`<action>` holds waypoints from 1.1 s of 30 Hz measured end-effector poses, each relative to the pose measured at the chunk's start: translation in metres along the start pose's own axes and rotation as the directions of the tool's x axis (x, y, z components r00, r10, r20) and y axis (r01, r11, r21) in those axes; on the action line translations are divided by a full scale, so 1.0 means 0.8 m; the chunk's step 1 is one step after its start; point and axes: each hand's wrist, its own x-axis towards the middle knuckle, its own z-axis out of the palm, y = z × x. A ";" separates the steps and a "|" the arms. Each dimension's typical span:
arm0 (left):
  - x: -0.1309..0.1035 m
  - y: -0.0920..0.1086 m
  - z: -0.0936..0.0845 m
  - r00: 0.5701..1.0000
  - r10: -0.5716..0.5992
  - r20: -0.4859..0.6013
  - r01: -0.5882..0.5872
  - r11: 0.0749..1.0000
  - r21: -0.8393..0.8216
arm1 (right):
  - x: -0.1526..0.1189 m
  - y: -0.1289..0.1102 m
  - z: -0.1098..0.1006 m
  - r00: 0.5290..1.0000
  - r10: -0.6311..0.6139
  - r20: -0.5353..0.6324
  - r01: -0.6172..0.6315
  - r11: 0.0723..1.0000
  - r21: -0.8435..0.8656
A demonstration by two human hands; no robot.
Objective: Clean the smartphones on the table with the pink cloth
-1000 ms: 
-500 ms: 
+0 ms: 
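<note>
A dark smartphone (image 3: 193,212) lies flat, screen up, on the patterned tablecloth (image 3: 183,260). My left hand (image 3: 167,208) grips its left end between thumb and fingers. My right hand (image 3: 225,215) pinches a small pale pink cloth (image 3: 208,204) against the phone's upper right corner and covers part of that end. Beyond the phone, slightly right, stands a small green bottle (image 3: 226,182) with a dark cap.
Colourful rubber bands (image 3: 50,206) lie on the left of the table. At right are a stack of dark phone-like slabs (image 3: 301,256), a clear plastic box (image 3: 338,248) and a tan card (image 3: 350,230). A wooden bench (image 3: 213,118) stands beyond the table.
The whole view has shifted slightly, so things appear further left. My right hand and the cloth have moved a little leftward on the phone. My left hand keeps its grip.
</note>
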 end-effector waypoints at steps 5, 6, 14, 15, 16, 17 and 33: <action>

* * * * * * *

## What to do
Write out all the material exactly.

## Answer below
`<action>` holds waypoints from 1.1 s of 30 Hz measured end-effector poses, each relative to the pose measured at the chunk's start: translation in metres along the start pose's own axes and rotation as the directions of the tool's x axis (x, y, z components r00, r10, r20) and y axis (r01, r11, r21) in those axes; on the action line translations are divided by a full scale, so 1.0 means 0.8 m; the chunk's step 1 is one step after its start; point and axes: each hand's wrist, its own x-axis towards the middle knuckle, its own z-axis out of the palm, y = z × x. A ";" separates the steps and a "|" the arms. Each dimension's typical span:
arm0 (left):
  - x: -0.1309..0.1035 m
  - y: -0.0920..0.1086 m
  - z: -0.0936..0.0845 m
  - r00: 0.5701..1.0000
  - r10: -0.5716..0.5992
  - r20: -0.4859..0.6013
  - r01: -0.5882..0.5872
  - r11: 0.0749..1.0000
  - r21: -0.8393..0.8216
arm1 (right):
  - x: -0.1526..0.1189 m
  - y: -0.1289..0.1102 m
  - z: -0.1098..0.1006 m
  - r00: 0.5290..1.0000
  - r10: -0.6311..0.6139
  - r20: -0.5353..0.6324
  - r01: -0.6172..0.6315
  - r11: 0.0723..1.0000
  - r21: -0.8435..0.8656
A demonstration by two human hands; no robot.
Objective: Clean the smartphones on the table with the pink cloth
-1000 ms: 
-500 ms: 
+0 ms: 
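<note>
A dark smartphone (image 3: 193,212) lies flat, screen up, on the patterned tablecloth (image 3: 183,260). My left hand (image 3: 167,208) grips its left end between thumb and fingers. My right hand (image 3: 225,215) pinches a small pale pink cloth (image 3: 208,204) against the phone's upper right corner and covers part of that end. Beyond the phone, slightly right, stands a small green bottle (image 3: 226,182) with a dark cap.
Colourful rubber bands (image 3: 50,206) lie on the left of the table. At right are a stack of dark phone-like slabs (image 3: 301,256), a clear plastic box (image 3: 338,248) and a tan card (image 3: 350,230). A wooden bench (image 3: 213,118) stands beyond the table.
The whole view has shifted slightly, so things appear further left. My right hand and the cloth have moved a little leftward on the phone. My left hand keeps its grip.
</note>
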 end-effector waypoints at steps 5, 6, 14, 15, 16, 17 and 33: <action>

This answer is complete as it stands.